From the records below, take each line where the string "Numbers" shows up and copy it.

[DATA SECTION]

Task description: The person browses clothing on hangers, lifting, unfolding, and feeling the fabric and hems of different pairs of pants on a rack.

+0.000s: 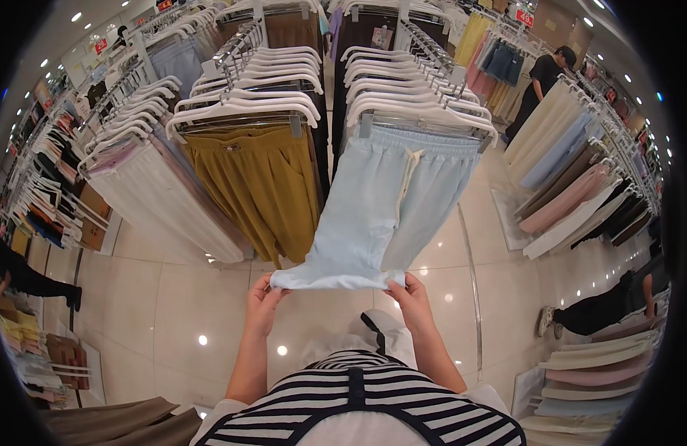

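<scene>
Light blue trousers (362, 201) with a gathered waistband and a pale drawstring (405, 178) hang by clips from a white hanger (425, 111). One leg is pulled toward me, its hem stretched wide between both hands. My left hand (266, 297) pinches the hem's left corner, and my right hand (408, 293) pinches its right corner. The other leg hangs behind, its lower end partly hidden. Mustard trousers (258, 182) hang on the neighbouring hanger, close to the left of the blue pair.
White trousers (154, 189) hang on a rail farther left. Racks of garments (581, 178) line the right side, near a person in black (544, 78). Other people stand at the left and right edges. Shiny floor tiles (202, 305) lie below.
</scene>
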Available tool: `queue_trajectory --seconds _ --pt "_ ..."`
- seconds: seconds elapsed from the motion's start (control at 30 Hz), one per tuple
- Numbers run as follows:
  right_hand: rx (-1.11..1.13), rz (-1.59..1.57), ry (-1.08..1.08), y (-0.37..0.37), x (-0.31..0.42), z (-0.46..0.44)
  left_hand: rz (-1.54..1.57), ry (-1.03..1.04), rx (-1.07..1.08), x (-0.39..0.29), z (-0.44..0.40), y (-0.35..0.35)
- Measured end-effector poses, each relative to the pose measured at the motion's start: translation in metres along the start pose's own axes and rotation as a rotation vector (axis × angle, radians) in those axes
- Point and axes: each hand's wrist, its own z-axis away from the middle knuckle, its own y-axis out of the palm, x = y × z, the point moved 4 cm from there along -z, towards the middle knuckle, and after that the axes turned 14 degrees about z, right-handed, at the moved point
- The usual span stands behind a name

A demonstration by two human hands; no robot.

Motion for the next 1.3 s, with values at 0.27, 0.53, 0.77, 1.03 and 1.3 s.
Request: queue_trajectory --seconds 0.27,0.53,0.77,1.03,1.3 --pt "-0.020 -0.009 0.045 -0.001 -0.008 0.000 -0.048 0.027 0.004 0.006 -0.005 -0.009" --pt "0.000 0.040 0.031 0.007 -0.008 0.001 -0.139 0.070 -0.061 0.003 -0.002 -0.015" --pt "-0.009 0.110 0.008 0.010 -0.003 0.002 -0.150 0.063 -0.114 -0.001 0.002 -0.010" --pt "0.011 0.109 -0.012 0.010 0.000 0.002 -0.166 0.088 -0.070 -0.001 0.003 -0.013" --pt "0.030 0.090 -0.006 0.006 -0.004 0.003 -0.147 0.076 -0.070 0.005 0.004 -0.011"
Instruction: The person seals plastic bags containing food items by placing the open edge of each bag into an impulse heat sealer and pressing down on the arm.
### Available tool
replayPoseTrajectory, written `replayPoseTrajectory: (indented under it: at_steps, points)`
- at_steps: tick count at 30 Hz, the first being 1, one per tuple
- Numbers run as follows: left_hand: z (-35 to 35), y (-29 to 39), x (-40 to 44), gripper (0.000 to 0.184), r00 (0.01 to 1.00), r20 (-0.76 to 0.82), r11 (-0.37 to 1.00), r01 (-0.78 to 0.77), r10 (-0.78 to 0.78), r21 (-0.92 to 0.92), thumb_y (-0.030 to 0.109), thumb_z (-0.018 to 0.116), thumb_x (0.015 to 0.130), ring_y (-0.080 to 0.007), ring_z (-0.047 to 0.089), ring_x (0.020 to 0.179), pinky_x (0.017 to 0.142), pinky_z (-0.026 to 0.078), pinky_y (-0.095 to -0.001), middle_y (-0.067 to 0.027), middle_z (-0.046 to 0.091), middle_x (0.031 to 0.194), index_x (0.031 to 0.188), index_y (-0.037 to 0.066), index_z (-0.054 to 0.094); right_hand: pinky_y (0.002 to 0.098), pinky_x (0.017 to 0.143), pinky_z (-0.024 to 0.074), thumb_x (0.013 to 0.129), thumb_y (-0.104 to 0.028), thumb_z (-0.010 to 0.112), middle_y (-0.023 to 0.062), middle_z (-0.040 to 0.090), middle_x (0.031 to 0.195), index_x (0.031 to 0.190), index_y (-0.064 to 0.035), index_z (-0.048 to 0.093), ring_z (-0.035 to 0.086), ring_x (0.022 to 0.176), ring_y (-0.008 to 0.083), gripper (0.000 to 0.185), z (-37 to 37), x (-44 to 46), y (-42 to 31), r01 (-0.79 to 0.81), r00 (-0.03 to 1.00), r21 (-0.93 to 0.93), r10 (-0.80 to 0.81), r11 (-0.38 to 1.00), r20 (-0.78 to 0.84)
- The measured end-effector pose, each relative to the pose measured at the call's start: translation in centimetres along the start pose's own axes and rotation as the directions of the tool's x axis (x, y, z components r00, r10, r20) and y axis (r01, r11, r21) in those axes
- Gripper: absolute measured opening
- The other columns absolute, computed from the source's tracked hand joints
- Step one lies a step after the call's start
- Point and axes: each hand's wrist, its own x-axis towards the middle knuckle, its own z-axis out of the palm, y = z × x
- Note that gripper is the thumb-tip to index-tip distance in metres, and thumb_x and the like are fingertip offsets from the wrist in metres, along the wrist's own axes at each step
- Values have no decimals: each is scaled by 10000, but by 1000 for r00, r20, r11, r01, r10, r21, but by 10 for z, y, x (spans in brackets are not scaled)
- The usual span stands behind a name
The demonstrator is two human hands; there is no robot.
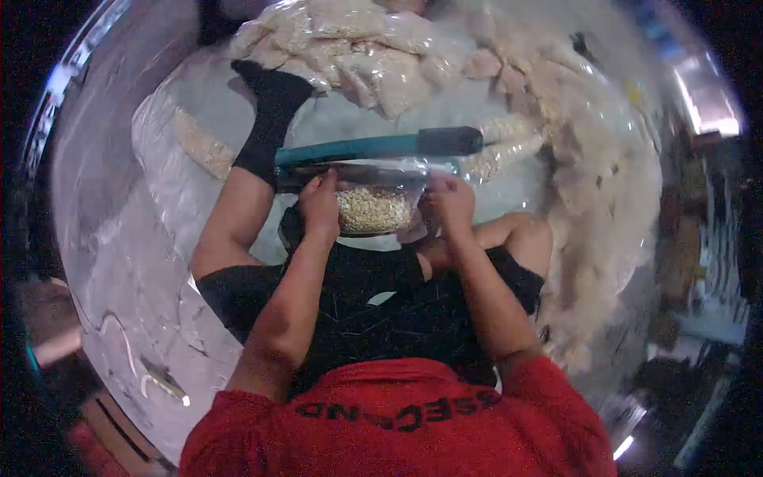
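Note:
A clear plastic bag [375,210] with small pale kernel-like pieces lies in front of my lap. My left hand [320,208] is closed on its upper left side, fingers curled over the plastic. On the opposite side my right hand [449,205] grips the upper right part of the bag. The bag's top edge lies at a teal lever-type bag sealer [358,149], just beyond my hands. Its teal arm, with a dark grip [450,141] at the right end, is raised above the sealer's base. My right fingertips are partly blurred.
Many filled clear bags [342,48] are heaped at the back, and more lie in a pile [588,199] along the right. A single filled bag [203,143] rests to the left. Pale plastic sheeting [151,262] covers the floor. My dark-socked foot [278,91] extends left of the sealer.

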Motion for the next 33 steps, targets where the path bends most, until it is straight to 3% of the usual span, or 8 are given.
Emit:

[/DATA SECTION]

WRITTEN SOLUTION:
- Numbers run as follows:
- Numbers run as follows: left_hand: z (-35 to 35), y (-29 to 39), x (-40 to 44), gripper (0.000 to 0.184), r00 (0.01 to 1.00), r20 (-0.76 to 0.82), r11 (-0.37 to 1.00), r01 (-0.78 to 0.77), r10 (-0.78 to 0.78), r21 (-0.92 to 0.92), thumb_y (-0.030 to 0.109), thumb_z (-0.018 to 0.116), thumb_x (0.015 to 0.130), ring_y (-0.080 to 0.007), ring_z (-0.047 to 0.089), ring_x (0.020 to 0.179), pinky_x (0.017 to 0.142), pinky_z (-0.026 to 0.078), pinky_y (-0.095 to -0.001), middle_y (-0.067 to 0.027), middle_z (-0.046 to 0.091), middle_x (0.031 to 0.194), index_x (0.031 to 0.188), index_y (-0.037 to 0.066), index_z (-0.054 to 0.094); right_hand: pinky_y (0.002 to 0.098), pinky_x (0.017 to 0.143), pinky_z (-0.024 to 0.074), thumb_x (0.013 to 0.129), thumb_y (-0.104 to 0.028), thumb_z (-0.010 to 0.112), middle_y (-0.023 to 0.062), middle_z (-0.040 to 0.090), middle_x (0.031 to 0.195), index_x (0.031 to 0.190), index_y (-0.064 to 0.035), index_z (-0.048 to 0.093), ring_z (-0.035 to 0.086), ring_x (0.022 to 0.176), ring_y (-0.008 to 0.083), gripper (0.000 to 0.185), z (-37 to 37), x (-44 to 46), y (-42 to 31), r01 (-0.79 to 0.81), r00 (-0.03 to 1.00), r21 (-0.93 to 0.93), r10 (-0.80 to 0.81), r11 (-0.38 to 1.00), r20 (-0.78 to 0.84)

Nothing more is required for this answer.